EXTRACTED DATA: Begin

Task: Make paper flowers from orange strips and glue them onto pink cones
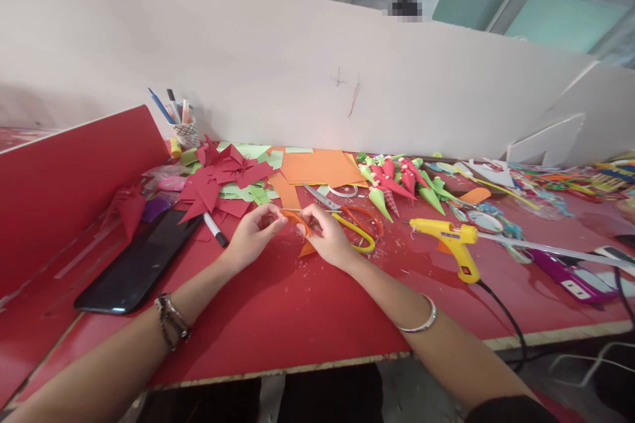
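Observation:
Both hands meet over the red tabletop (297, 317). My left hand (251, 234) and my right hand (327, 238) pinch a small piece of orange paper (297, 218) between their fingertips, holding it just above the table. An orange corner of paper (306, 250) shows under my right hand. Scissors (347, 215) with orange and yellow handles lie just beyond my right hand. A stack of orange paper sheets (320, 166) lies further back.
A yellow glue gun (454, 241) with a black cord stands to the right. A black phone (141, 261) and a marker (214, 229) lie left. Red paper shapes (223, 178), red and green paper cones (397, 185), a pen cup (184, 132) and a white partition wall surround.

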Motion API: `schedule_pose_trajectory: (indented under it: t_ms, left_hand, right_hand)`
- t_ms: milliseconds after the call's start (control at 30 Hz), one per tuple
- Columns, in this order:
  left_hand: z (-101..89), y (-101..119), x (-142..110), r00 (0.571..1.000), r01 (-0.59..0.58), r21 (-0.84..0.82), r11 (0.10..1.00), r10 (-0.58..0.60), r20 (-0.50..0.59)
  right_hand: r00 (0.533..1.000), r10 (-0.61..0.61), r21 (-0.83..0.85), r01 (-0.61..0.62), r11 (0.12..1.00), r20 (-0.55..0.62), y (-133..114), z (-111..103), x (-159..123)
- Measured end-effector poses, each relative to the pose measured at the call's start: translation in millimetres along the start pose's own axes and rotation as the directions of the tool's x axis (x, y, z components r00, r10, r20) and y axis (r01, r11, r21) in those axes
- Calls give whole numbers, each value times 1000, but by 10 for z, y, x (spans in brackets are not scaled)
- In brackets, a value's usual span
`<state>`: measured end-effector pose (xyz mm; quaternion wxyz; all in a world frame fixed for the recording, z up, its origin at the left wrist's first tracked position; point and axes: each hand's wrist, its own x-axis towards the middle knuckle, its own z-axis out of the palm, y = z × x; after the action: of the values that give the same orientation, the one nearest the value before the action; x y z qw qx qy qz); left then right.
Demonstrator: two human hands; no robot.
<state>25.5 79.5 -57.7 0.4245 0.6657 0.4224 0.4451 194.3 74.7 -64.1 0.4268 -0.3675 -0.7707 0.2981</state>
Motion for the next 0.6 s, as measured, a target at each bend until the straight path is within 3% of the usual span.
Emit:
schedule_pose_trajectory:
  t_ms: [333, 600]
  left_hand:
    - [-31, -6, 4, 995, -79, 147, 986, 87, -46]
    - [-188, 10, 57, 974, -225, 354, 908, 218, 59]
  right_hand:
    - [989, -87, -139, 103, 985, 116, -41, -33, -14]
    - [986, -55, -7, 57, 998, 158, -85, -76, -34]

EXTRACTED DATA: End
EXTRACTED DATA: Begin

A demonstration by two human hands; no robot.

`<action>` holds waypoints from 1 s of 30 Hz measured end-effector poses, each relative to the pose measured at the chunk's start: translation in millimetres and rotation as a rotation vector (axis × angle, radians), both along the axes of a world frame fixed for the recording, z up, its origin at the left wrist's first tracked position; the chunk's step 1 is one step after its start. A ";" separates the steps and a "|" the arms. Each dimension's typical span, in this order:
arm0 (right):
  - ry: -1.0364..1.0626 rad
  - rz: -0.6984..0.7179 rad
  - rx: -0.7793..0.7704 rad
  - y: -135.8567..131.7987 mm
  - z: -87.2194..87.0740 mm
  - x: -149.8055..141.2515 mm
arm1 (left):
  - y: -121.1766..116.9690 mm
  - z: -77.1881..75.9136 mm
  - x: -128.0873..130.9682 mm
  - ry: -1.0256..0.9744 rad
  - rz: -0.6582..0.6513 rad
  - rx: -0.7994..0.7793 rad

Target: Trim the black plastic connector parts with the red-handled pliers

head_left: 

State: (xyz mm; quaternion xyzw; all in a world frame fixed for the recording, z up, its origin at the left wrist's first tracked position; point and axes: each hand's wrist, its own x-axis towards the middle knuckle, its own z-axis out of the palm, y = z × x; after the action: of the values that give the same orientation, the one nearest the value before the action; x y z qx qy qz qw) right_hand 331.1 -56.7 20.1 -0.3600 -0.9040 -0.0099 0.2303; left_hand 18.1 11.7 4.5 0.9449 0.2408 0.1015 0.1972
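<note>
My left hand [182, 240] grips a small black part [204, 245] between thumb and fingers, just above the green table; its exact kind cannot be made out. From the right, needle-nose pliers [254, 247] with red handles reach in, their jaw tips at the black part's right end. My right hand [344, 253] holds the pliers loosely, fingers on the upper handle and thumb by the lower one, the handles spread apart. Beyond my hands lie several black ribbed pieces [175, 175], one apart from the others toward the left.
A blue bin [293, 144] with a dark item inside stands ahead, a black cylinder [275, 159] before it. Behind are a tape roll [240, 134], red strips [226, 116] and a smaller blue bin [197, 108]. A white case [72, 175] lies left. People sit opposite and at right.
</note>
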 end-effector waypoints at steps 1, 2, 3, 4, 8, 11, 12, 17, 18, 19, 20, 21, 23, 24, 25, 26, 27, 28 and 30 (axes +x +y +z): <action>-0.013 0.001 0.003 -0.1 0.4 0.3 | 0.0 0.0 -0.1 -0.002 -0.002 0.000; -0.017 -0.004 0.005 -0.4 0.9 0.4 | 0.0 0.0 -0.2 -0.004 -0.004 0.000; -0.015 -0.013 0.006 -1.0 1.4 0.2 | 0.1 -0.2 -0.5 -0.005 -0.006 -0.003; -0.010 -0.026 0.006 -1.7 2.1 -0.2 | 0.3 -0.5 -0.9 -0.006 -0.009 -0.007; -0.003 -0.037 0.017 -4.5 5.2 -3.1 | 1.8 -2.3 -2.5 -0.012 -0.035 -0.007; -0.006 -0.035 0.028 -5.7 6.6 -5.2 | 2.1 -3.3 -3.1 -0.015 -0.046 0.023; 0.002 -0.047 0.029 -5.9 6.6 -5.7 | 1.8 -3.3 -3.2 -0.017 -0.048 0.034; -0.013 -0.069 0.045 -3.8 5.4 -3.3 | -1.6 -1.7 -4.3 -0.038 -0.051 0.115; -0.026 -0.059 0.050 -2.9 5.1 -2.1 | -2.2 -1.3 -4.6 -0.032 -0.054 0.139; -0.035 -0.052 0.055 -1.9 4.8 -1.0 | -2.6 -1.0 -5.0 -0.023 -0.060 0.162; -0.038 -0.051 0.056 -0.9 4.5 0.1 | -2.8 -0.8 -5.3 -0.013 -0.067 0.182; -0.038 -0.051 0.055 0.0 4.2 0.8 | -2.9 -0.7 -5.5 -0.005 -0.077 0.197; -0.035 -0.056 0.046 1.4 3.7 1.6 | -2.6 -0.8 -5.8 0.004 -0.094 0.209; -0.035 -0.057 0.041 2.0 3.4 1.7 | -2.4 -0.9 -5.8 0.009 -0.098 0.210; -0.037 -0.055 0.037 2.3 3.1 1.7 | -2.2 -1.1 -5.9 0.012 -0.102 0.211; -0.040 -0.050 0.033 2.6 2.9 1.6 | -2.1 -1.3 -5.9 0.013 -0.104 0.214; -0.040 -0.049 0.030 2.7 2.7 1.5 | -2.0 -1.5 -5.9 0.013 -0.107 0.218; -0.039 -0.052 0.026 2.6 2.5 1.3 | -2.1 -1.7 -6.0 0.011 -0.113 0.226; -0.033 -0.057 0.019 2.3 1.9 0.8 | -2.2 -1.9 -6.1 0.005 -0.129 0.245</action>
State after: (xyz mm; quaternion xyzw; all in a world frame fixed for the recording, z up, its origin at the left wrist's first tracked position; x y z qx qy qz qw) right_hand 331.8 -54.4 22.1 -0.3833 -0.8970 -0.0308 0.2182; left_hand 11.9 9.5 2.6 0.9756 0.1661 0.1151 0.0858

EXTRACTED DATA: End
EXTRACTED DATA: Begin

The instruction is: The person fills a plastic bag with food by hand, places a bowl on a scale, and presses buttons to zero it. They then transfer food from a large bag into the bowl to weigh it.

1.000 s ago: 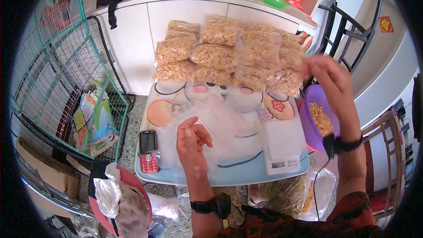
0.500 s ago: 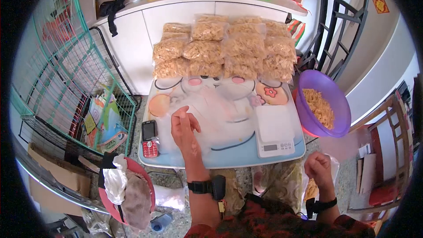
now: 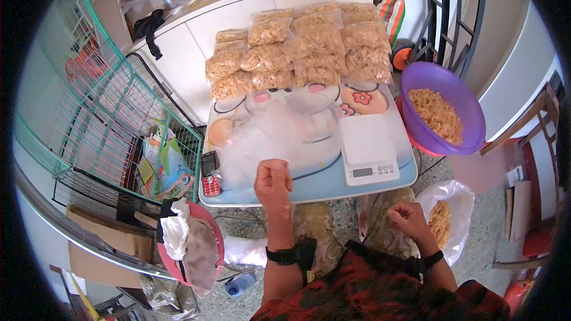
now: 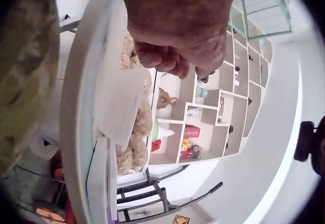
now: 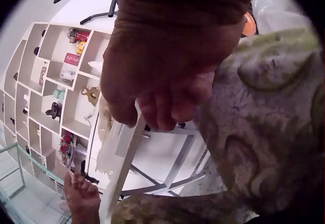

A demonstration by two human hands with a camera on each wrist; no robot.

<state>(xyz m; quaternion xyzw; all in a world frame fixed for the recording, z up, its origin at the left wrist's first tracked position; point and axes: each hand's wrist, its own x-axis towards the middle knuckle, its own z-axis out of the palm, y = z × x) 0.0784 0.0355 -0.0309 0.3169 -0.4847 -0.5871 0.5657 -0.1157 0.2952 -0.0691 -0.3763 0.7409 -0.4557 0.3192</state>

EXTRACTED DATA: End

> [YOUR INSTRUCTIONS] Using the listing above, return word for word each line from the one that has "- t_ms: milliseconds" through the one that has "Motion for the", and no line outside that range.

> [RESULT]
- t_ms: milliseconds after the call's start (control at 30 Hz), one per tuple
- Columns, in this order:
  left_hand: z (-101..89), y (-101..119), x (-142..110), r00 (0.571..1.000), r01 (-0.59..0.58), r21 (-0.84..0.82), r11 (0.10..1.00), r10 (-0.58..0.60), r20 (-0.50..0.59)
  right_hand: r00 (0.533..1.000), r10 (-0.61..0.61), r21 (-0.83..0.85), r01 (-0.61..0.62), r11 (0.12..1.00), r20 (-0.55..0.62), y (-133..114), z (-111..103), x (-159..123)
- Measured end-effector poses, each relative to the pose measured at the call's start: translation in millimetres along the start pose's own axes and rotation as the directions of the tool's x axis (x, y, z components r00, r10, r20) and y axis (r01, r11, r21) in those axes
- Calls give whole numbers, each value times 1000, but by 10 for z, y, x (spans in brackets are not scaled)
- In brackets, a value's usual span
`<state>`: measured end-effector pose (xyz mm; quaternion wxyz; all in a world frame fixed for the recording, z up, its origin at the left wrist's first tracked position; point and axes: each hand's wrist, its own x-axis towards the middle knuckle, its own z-axis out of the palm, y = z × x; after the action: of the values that give the same orientation, the one nearest the value before the action; x y z qw qx qy qz); left then right.
Demonstrator: two human hands; no robot.
<state>25.5 79.5 -57.7 0.4245 0.6657 0.4224 0.4451 194.3 74.7 -64.1 0.4268 -0.3675 -0.7707 0.2981</state>
Motion for the next 0.6 s, as measured, a target at each bend until the straight path is within 3% of the usual span.

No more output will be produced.